Seit Viktor Orban in Ungarn an der Macht ist – das sind inzwischen schon fünf Jahre –, hatte Angela Merkel Budapest kein einziges Mal besucht. Auch am Montag nahm sich die Kanzlerin nicht wirklich Zeit. Viel mehr Distanz zu einem „Parteifreund“ kann sie kaum zeigen. Es ist auch heikel, neben einem rechtskonservativen Egomanen zu stehen, der die demokratischen Institutionen seines Landes aushöhlt, bis nur noch deren brüchige Fassade steht.
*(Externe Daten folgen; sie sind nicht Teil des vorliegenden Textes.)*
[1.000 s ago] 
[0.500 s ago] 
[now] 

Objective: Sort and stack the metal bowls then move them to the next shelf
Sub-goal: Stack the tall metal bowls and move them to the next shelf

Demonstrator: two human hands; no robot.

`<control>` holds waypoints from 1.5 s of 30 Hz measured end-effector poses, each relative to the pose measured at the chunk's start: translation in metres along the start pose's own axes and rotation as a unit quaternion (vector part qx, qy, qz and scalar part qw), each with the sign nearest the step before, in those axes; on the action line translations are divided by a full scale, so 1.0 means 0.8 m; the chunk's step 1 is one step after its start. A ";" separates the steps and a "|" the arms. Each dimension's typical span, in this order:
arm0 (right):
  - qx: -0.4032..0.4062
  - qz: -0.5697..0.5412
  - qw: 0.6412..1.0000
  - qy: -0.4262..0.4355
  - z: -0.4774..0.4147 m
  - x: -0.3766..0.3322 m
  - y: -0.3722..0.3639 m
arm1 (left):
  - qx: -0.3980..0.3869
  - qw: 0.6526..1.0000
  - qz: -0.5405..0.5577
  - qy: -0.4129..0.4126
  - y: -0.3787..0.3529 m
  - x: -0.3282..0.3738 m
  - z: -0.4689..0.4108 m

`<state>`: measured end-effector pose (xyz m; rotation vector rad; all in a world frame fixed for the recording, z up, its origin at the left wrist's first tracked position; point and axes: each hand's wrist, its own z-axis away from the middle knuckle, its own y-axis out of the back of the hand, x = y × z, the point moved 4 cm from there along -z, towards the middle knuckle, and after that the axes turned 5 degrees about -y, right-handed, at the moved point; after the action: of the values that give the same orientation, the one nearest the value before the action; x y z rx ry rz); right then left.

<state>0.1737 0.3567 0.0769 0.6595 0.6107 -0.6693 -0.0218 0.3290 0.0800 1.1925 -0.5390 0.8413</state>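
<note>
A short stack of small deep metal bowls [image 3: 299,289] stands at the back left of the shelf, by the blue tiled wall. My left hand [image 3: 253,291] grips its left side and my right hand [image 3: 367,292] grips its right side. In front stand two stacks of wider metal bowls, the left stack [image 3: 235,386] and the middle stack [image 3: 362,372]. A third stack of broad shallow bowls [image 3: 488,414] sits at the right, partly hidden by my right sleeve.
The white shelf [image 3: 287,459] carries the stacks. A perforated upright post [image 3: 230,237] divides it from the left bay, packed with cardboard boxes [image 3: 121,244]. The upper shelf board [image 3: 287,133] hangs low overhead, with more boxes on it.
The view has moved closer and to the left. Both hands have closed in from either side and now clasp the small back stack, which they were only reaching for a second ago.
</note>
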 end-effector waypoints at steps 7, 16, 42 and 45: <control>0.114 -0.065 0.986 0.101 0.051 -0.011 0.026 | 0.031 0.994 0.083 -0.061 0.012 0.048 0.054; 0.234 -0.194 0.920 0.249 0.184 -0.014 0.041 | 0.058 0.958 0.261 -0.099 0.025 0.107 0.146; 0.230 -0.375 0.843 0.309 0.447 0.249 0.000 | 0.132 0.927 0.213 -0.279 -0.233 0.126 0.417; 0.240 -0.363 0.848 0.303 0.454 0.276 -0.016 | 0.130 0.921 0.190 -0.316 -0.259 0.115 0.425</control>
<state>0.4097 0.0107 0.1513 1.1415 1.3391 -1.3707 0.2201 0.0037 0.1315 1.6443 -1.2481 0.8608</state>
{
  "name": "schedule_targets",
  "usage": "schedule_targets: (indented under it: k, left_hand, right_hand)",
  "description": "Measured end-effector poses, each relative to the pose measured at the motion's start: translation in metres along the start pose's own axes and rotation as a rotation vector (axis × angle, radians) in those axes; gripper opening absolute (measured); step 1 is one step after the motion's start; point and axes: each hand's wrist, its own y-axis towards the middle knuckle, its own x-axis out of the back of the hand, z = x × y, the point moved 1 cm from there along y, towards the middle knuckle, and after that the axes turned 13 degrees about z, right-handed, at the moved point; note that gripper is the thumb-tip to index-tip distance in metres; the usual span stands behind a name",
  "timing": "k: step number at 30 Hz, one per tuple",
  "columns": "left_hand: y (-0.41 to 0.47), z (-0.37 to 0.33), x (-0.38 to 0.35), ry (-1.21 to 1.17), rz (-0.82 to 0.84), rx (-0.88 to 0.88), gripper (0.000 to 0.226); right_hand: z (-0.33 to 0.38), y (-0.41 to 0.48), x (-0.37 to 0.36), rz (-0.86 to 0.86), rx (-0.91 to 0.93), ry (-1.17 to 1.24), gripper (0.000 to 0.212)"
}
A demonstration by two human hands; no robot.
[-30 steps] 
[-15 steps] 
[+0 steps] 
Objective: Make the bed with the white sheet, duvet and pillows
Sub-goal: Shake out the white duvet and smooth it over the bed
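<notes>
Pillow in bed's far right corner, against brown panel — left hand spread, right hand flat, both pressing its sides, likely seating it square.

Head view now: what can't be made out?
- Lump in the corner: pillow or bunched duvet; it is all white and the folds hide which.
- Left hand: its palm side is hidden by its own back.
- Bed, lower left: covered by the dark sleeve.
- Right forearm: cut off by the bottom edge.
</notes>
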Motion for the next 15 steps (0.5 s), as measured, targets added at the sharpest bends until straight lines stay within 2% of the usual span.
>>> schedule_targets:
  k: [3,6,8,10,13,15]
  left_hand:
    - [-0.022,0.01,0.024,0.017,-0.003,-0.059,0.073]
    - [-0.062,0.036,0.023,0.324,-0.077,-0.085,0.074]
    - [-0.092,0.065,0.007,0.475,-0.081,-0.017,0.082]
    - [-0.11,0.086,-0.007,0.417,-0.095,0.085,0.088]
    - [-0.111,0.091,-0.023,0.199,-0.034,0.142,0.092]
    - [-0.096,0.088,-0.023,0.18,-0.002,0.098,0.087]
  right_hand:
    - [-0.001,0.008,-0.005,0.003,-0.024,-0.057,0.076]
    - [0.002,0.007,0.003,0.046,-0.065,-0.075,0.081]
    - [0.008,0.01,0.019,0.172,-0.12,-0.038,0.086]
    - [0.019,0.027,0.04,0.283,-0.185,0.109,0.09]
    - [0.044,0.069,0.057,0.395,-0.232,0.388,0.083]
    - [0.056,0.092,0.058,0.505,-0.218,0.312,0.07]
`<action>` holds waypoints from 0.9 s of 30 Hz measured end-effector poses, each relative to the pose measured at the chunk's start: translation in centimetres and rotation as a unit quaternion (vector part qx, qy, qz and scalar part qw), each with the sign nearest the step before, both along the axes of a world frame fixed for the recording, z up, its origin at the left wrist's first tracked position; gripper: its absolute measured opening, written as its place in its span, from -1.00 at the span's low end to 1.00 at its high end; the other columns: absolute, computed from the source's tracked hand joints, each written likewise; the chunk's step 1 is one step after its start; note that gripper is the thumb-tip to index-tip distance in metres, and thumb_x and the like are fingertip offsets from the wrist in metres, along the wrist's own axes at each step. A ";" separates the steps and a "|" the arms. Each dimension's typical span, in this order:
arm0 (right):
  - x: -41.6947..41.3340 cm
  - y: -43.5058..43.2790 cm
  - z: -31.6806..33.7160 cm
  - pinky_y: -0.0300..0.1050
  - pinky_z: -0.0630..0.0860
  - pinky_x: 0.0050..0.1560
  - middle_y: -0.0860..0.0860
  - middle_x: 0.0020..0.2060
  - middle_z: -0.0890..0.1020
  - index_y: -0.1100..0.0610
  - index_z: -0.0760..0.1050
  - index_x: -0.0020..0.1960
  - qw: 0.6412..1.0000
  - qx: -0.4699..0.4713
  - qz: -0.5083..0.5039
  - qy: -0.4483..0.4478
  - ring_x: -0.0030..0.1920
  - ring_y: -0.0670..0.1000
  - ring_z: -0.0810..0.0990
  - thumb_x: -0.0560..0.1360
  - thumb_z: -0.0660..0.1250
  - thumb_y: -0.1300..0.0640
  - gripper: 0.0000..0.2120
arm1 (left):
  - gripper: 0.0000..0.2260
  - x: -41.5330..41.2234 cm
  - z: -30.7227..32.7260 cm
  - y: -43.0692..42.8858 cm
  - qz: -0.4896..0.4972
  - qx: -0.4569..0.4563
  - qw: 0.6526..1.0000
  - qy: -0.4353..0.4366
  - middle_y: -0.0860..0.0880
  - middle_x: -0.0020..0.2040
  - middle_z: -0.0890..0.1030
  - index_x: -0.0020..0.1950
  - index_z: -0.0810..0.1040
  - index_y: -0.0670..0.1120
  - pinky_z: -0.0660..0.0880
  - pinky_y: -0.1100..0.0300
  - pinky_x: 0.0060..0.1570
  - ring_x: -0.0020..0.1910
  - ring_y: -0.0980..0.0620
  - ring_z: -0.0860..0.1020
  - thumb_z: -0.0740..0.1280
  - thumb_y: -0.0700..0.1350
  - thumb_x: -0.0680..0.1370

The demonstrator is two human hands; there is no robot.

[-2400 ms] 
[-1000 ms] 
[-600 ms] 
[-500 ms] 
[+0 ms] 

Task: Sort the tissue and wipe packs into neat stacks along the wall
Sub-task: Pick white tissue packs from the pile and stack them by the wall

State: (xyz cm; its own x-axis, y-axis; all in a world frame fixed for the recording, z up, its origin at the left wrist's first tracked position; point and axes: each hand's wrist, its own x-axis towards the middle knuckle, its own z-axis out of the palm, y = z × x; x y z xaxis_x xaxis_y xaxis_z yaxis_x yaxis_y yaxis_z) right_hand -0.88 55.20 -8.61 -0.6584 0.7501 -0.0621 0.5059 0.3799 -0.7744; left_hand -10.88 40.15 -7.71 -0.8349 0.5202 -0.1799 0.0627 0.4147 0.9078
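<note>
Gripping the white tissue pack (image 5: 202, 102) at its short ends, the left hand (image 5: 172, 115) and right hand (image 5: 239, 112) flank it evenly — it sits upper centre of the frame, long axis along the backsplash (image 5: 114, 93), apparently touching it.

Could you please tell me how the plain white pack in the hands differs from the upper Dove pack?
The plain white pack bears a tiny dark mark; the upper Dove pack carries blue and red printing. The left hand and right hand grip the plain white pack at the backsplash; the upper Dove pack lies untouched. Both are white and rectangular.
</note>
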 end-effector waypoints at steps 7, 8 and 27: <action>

Doch nach einer Kritik an den inneren Befindlichkeiten dieses autokratischen Regimes mitten in Europa stand Merkel nicht der Sinn. Sie habe darauf hingewiesen, sagte sie, dass da was nicht ganz zufriedenstellend laufe. Das plötzliche Interesse Merkels an Budapest wie auch die Visite des russischen Präsidenten Putin in zwei Wochen hat den gleichen Grund. Beide wollen wissen, ob auf Orban Verlass ist. Es geht natürlich um die Russlandsanktionen und beide Besucher verstehen unter Verlässlichkeit völlig Unvereinbares.

Die Kanzlerin wollte wissen, ob Orban zu seiner Verankerung in der EU steht. Putin wiederum sucht zu erfahren, ob Orban Russlands Stimme in Brüssel ist. Das scheint für den russischen Präsidenten nicht mehr ganz so dringlich, seit die Links-rechts-Koalition in Griechenland regiert. Die EU aber braucht immer Einstimmigkeit, sollen die Strafmaßnahmen verlängert werden. Weil sie das will, konnte Merkel nicht anders, sie musste freundlich zu Orban sein.